The Counterweight Project Board includes membership of seven leading experts in the field of weight management from both academic or NHS clinical backgrounds (see list below). Other members of the board are the director of the West of Scotland Cancer Surveillance Unit (data and statistical analysts), the National Coordinator, two of the seven Weight Management Advisers, two representatives from the Project sponsors and a representative from the British Dietetic Association.  All components of the project are formally agreed by the project board and the project chair and co-ordinator manage the Counterweight budget. Other attendees at board meetings have been/will include Department of Health, a qualitative research group, statisticians, data analysts and a Health Economist. The lead clinicians/academics receive no remuneration any of their work in the programme and the hospitals/universities provide a base for the WMAs.

 

Qualifications and Institutional Affiliation of Board Leads

Professor J Broom, Mache, MRCP(Glas), FRCPath, Research Professor and Consultant in Clinical Biochemistry and Metabolic Medicine, The Robert Gordon University, School of Life Sciences, Aberdeen.

Dr John Reckless, DSc MD FRCP, Consultant Endocrinologist and Hon. Reader in Medicine & Biochemistry, University of Bath, Royal United Hospital, Bath.
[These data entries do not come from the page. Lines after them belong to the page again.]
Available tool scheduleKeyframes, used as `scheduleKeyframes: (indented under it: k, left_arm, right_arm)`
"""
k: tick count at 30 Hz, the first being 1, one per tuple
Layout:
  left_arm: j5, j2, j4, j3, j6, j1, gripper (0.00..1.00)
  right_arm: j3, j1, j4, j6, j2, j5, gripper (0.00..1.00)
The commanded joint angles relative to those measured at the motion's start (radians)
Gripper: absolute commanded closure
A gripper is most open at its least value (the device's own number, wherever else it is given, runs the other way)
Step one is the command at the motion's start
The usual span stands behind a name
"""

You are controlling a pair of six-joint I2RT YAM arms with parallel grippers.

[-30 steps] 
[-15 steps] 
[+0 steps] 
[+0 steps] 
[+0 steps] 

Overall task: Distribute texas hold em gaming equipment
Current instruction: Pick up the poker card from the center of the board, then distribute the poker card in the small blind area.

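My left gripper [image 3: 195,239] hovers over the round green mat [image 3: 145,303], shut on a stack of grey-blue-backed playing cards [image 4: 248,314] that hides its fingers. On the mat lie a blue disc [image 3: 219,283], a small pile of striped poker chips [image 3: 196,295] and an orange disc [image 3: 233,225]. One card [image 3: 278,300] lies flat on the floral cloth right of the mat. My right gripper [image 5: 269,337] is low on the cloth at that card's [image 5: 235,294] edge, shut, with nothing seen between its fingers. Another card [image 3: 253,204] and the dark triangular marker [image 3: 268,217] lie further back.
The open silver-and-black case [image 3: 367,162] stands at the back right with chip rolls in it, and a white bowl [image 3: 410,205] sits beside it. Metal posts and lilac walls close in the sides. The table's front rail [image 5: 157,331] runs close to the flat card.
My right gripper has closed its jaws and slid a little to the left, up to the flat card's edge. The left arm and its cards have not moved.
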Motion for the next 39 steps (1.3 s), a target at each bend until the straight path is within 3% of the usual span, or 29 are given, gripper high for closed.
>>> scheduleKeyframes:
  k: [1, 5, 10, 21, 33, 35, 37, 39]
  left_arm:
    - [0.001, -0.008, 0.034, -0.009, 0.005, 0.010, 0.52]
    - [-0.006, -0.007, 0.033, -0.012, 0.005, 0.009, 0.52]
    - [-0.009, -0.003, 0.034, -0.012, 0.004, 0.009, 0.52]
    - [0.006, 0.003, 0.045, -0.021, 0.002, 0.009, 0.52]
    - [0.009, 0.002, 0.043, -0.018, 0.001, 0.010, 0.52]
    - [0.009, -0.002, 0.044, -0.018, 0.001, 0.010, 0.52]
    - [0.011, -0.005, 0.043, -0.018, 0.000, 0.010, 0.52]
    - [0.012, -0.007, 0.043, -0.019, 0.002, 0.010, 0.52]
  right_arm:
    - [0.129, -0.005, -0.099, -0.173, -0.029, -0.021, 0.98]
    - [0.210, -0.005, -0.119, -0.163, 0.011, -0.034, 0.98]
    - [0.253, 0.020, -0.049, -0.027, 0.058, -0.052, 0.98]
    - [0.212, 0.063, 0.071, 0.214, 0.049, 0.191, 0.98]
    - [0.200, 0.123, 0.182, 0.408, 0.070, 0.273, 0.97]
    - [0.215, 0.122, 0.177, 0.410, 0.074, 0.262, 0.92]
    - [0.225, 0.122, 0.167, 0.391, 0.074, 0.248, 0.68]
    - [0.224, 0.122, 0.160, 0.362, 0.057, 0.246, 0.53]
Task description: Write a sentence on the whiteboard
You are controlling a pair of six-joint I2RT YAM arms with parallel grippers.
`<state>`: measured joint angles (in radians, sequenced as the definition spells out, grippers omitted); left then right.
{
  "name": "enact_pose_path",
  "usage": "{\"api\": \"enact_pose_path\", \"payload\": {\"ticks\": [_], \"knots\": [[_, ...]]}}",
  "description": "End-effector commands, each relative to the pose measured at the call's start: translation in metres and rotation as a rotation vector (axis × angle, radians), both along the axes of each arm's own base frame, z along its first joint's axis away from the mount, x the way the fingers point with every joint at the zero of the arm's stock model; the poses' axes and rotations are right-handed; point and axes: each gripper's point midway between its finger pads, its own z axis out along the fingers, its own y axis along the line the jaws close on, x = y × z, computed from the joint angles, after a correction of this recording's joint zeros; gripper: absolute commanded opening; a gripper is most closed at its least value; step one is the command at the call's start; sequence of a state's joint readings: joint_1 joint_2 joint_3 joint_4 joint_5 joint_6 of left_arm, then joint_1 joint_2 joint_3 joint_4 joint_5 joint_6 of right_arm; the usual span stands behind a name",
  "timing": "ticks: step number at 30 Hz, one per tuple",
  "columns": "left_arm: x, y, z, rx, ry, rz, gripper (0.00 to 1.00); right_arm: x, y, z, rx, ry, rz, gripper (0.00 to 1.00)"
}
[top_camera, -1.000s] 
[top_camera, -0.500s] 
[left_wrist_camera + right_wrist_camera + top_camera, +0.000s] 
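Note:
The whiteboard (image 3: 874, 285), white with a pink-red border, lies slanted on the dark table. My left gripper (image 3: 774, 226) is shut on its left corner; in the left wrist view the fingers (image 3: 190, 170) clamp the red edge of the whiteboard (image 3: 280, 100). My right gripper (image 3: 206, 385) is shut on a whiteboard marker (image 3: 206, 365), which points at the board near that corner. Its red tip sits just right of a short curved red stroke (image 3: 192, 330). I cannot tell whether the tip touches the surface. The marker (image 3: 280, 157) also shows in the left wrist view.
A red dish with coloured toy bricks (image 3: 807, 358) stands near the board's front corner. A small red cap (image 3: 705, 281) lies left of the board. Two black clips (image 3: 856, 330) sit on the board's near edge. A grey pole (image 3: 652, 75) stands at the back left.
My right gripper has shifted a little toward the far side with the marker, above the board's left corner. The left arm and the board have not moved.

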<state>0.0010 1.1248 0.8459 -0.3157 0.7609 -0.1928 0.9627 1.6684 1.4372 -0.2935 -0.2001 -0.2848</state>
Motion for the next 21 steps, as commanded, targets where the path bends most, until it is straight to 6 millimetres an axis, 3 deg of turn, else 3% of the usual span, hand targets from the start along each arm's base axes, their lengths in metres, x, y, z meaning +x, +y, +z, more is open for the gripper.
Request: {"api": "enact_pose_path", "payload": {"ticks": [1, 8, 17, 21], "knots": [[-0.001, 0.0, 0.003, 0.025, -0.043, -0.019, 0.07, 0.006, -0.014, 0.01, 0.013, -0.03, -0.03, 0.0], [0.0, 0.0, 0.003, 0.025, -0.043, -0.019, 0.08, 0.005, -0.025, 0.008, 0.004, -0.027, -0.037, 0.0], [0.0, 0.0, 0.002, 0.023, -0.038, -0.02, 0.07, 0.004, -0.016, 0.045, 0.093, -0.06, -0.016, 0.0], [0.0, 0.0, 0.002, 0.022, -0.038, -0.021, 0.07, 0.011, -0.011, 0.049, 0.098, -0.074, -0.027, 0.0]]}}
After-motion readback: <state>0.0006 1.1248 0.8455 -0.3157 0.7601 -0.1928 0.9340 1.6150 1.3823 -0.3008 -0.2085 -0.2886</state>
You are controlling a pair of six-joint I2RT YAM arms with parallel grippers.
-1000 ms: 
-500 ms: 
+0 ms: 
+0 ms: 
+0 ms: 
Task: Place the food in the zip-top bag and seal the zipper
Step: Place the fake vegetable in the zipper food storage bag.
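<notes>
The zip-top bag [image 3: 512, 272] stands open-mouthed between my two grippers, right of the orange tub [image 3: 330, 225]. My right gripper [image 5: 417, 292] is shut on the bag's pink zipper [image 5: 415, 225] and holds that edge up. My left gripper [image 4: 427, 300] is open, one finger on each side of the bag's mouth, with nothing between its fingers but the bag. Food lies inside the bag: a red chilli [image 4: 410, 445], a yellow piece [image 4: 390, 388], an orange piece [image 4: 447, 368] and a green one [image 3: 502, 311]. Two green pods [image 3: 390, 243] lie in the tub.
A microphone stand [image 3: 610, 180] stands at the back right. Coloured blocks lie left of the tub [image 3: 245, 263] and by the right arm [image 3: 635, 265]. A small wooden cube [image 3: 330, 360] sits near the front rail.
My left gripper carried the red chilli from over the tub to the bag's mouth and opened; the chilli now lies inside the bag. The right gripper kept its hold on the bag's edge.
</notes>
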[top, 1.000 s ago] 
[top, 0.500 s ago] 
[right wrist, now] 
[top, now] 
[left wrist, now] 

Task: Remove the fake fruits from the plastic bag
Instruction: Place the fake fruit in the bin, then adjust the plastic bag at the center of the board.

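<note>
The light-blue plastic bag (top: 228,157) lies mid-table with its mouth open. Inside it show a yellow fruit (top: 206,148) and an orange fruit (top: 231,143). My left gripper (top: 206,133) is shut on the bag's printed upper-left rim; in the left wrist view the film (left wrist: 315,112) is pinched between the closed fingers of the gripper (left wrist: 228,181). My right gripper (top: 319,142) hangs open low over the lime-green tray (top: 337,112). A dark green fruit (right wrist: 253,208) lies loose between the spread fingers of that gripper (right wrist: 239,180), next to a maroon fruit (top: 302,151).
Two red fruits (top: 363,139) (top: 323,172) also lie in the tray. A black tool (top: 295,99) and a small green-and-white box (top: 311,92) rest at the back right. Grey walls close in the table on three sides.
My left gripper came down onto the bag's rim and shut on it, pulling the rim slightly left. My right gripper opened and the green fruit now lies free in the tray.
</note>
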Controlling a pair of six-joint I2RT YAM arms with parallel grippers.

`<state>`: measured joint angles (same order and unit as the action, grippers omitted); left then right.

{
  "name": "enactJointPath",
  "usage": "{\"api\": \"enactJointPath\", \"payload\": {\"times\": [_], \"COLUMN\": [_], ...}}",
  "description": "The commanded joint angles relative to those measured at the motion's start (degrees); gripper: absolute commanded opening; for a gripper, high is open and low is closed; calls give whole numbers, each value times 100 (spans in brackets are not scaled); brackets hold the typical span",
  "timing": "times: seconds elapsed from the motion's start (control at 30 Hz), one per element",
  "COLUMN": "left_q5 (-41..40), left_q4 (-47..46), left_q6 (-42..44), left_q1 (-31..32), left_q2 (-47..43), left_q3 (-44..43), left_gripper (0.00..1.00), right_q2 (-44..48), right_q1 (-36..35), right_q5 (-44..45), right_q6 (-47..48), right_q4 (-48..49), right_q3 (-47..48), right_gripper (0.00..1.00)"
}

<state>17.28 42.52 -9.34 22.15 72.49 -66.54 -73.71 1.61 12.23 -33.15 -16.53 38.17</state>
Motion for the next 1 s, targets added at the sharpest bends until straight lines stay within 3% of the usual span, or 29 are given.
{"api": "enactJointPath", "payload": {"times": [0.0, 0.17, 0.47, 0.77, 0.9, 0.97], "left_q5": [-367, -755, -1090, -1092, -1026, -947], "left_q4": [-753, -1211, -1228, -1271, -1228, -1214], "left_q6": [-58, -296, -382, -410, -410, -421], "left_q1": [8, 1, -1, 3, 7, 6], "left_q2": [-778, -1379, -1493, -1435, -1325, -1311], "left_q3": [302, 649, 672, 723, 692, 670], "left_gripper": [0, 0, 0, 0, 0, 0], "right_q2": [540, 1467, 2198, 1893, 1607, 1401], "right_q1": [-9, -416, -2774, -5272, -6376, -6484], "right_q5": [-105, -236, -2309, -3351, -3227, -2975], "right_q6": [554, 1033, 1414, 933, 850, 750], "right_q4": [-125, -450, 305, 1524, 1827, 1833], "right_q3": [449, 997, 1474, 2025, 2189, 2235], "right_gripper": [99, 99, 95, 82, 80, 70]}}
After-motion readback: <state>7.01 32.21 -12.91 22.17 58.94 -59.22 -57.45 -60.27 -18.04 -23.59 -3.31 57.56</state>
Professor Sudhesh Kumar, MD FRCP, Professor of Medicine, Diabetes and Metabolism, Warwick Medical School, University of Warwick.

Professor Mike Lean, MA, MD, FRCP, FRCPS, Glasgow University Department of Human Nutrition, Glasgow Royal Infirmary.

Dr Gary Frost, PhD SRD, Head of Nutrition & Dietetic Service, SRD & Honorary Reader in Nutrition, Hammersmith Hospitals NHS Trust.

Dr Julian H Barth, MD FRCP FRCPath, Consultant in Clinical Biochemistry and Immunology, Dept. of Clinicial Biochemistry and Immunology, Leeds General Infirmary, Leeds NHS Trust.

Dr Nick Finer, FRCP, Consultant Endocrinologist, Centre for Obesity Research, Luton and Dunstable Hospital NHS Trust.

Professor David Hole, MSc FFPHM, Public Health and Health Policy, Division of Community Based Sciences, University of Glasgow.